• Description of the task: Using the data below, return word for word every line from the one holding "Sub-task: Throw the" down to the one holding "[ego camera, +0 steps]". Leave pictures out.

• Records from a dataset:

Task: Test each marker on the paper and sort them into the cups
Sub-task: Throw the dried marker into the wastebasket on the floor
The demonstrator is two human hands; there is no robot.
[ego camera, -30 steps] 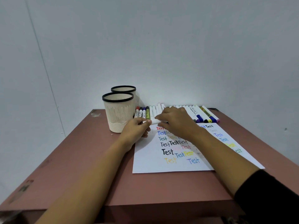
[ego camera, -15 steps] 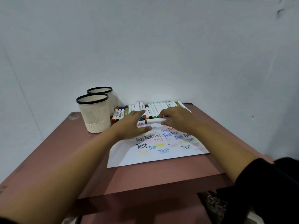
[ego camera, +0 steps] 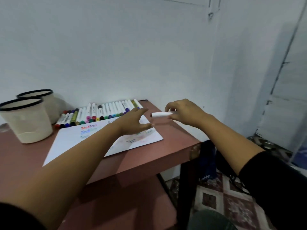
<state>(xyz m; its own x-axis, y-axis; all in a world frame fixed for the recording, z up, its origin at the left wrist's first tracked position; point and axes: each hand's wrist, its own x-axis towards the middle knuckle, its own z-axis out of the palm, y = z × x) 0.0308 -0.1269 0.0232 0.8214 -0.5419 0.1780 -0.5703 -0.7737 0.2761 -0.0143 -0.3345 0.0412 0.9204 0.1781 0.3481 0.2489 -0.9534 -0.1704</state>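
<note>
item: marker [ego camera: 161, 114]; white, smooth plastic barrel, round in section, dark at its left end; whether that end is a cap or a bare tip is too blurred to tell.

change: half a second ago both hands met on it above the top of the paper; now they have drawn apart; the right hand [ego camera: 184, 113] pinches the barrel's right end in curled fingertips and carries it level in the air, beyond the right edge of the paper; the left hand [ego camera: 132, 123] has let go and hovers over the sheet, fingers and thumb spread wide, holding nothing visible.

meaning: probably uncapping, with the test stroke yet to be made; no sorting of this marker yet.

paper [ego camera: 69, 140]; flat white sheet, matt, written over with "test" in many colours.

row of markers [ego camera: 106, 112]; slim white barrels with coloured caps, side by side along the far edge of the paper.

front cup [ego camera: 26, 123] and back cup [ego camera: 49, 103]; cream, finely ribbed walls, black rims, tapered; standing well left of the held marker.

desk [ego camera: 149, 156]; reddish-brown, smooth, dull sheen.
</note>
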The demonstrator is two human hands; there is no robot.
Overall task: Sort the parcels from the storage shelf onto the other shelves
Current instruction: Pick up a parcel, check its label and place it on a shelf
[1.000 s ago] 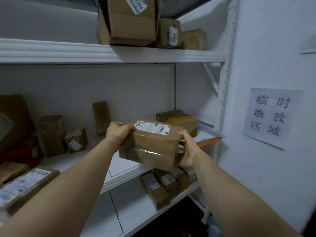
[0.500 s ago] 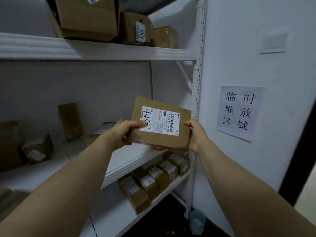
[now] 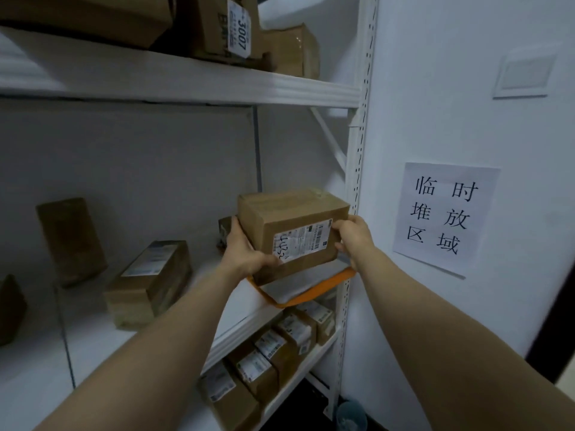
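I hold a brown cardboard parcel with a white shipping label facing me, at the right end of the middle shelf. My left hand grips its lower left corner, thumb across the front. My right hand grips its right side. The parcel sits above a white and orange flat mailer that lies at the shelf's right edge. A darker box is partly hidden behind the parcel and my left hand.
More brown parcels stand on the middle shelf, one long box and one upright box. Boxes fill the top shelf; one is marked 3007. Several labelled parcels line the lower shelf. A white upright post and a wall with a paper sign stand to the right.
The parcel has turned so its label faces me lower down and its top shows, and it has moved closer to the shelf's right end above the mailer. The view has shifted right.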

• Solution to this task:
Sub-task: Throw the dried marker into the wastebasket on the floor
The demonstrator is two human hands; there is no robot.
[ego camera, -30 steps] 
[ego camera, -15 steps] 
[ego camera, +0 steps] 

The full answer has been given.